_DIRECTIONS FOR THIS TASK_.
Print out every line of the listing below without alteration.

_TASK INPUT_.
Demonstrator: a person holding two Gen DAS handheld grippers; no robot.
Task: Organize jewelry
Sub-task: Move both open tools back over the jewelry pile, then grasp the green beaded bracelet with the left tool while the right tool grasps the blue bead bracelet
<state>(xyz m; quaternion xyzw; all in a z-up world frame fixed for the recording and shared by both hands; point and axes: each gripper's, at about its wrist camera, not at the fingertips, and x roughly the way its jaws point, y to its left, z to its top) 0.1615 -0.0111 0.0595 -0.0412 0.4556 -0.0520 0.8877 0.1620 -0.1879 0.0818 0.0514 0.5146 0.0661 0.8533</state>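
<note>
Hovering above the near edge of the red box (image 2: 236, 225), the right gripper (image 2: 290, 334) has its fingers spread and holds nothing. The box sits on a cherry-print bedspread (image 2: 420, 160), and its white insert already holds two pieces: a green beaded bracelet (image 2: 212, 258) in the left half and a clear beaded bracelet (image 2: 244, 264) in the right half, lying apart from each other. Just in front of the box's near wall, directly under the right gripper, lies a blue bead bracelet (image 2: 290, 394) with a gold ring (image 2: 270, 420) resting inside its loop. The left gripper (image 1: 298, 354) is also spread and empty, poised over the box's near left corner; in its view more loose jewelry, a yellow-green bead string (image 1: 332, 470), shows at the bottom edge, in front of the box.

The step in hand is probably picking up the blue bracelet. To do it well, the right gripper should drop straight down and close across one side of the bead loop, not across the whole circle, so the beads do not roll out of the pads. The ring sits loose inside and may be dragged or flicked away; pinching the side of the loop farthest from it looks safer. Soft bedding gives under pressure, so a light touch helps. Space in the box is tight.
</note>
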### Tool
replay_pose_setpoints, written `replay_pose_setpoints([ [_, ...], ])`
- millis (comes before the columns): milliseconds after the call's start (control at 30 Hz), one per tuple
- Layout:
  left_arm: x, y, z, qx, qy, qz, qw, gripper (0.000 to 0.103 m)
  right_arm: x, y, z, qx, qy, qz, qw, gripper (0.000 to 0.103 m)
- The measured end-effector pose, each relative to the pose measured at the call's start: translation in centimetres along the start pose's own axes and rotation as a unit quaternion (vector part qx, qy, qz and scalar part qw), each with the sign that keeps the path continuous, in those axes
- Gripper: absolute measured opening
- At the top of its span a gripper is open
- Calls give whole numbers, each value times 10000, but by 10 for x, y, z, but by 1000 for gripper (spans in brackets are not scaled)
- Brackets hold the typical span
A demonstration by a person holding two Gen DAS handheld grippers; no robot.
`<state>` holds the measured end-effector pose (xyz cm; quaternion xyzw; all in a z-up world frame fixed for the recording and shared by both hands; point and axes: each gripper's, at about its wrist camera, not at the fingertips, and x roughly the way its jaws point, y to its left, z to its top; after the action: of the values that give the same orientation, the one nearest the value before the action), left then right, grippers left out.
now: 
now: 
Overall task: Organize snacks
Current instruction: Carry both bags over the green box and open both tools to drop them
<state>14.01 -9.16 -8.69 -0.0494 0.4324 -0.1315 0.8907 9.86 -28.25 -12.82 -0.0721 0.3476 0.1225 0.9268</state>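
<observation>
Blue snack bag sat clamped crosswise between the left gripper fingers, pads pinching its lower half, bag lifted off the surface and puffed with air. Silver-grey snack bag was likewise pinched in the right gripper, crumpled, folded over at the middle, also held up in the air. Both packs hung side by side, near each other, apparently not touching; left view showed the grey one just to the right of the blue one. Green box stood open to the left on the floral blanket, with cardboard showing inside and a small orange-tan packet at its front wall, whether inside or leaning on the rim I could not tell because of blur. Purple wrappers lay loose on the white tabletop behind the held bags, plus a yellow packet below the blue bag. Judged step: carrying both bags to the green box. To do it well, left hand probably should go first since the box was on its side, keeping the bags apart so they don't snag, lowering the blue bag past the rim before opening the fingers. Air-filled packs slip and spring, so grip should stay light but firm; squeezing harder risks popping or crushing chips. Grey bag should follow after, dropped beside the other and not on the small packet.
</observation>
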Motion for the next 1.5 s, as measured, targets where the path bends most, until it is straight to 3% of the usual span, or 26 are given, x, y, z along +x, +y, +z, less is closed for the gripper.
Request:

_SOLUTION TO THIS EXERCISE_.
Demonstrator: a person holding two Gen DAS handheld grippers; no robot.
Task: Organize jewelry
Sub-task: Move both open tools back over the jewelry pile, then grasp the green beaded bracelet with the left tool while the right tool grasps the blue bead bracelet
<state>(xyz m; quaternion xyzw; all in a z-up world frame fixed for the recording and shared by both hands; point and axes: each gripper's, at about its wrist camera, not at the fingertips, and x roughly the way its jaws point, y to its left, z to its top) 0.1615 -0.0111 0.0595 -0.0412 0.4556 -0.0520 0.8877 0.1620 -0.1879 0.0818 0.0514 0.5146 0.0661 0.8533</state>
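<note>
Hovering above the near edge of the red box (image 2: 236, 225), the right gripper (image 2: 290, 334) has its fingers spread and holds nothing. The box sits on a cherry-print bedspread (image 2: 420, 160), and its white insert already holds two pieces: a green beaded bracelet (image 2: 212, 258) in the left half and a clear beaded bracelet (image 2: 244, 264) in the right half, lying apart from each other. Just in front of the box's near wall, directly under the right gripper, lies a blue bead bracelet (image 2: 290, 394) with a gold ring (image 2: 270, 420) resting inside its loop. The left gripper (image 1: 298, 354) is also spread and empty, poised over the box's near left corner; in its view more loose jewelry, a yellow-green bead string (image 1: 332, 470), shows at the bottom edge, in front of the box.

The step in hand is probably picking up the blue bracelet. To do it well, the right gripper should drop straight down and close across one side of the bead loop, not across the whole circle, so the beads do not roll out of the pads. The ring sits loose inside and may be dragged or flicked away; pinching the side of the loop farthest from it looks safer. Soft bedding gives under pressure, so a light touch helps. Space in the box is tight.
</note>
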### Tool
replay_pose_setpoints, written `replay_pose_setpoints([ [_, ...], ])`
- millis (comes before the columns): milliseconds after the call's start (control at 30 Hz), one per tuple
- Layout:
  left_arm: x, y, z, qx, qy, qz, qw, gripper (0.000 to 0.103 m)
  right_arm: x, y, z, qx, qy, qz, qw, gripper (0.000 to 0.103 m)
- The measured end-effector pose, each relative to the pose measured at the call's start: translation in centimetres along the start pose's own axes and rotation as a unit quaternion (vector part qx, qy, qz and scalar part qw), each with the sign that keeps the path continuous, in those axes
- Gripper: absolute measured opening
- At the top of its span a gripper is open
- Calls give whole numbers, each value times 10000, but by 10 for x, y, z, but by 1000 for gripper (spans in brackets are not scaled)
- Brackets hold the typical span
A demonstration by a person holding two Gen DAS handheld grippers; no robot.
`<state>` holds the measured end-effector pose (xyz cm; quaternion xyzw; all in a z-up world frame fixed for the recording and shared by both hands; point and axes: each gripper's, at about its wrist camera, not at the fingertips, and x roughly the way its jaws point, y to its left, z to its top; after the action: of the values that give the same orientation, the one nearest the value before the action), left then right, grippers left out.
now: 
now: 
Overall task: Organize snacks
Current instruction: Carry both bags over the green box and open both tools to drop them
<state>14.01 -9.16 -8.69 -0.0494 0.4324 -0.1315 0.8907 9.86 -28.25 -12.82 -0.0721 0.3476 0.1225 0.9268</state>
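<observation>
Blue snack bag sat clamped crosswise between the left gripper fingers, pads pinching its lower half, bag lifted off the surface and puffed with air. Silver-grey snack bag was likewise pinched in the right gripper, crumpled, folded over at the middle, also held up in the air. Both packs hung side by side, near each other, apparently not touching; left view showed the grey one just to the right of the blue one. Green box stood open to the left on the floral blanket, with cardboard showing inside and a small orange-tan packet at its front wall, whether inside or leaning on the rim I could not tell because of blur. Purple wrappers lay loose on the white tabletop behind the held bags, plus a yellow packet below the blue bag. Judged step: carrying both bags to the green box. To do it well, left hand probably should go first since the box was on its side, keeping the bags apart so they don't snag, lowering the blue bag past the rim before opening the fingers. Air-filled packs slip and spring, so grip should stay light but firm; squeezing harder risks popping or crushing chips. Grey bag should follow after, dropped beside the other and not on the small packet.
</observation>
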Motion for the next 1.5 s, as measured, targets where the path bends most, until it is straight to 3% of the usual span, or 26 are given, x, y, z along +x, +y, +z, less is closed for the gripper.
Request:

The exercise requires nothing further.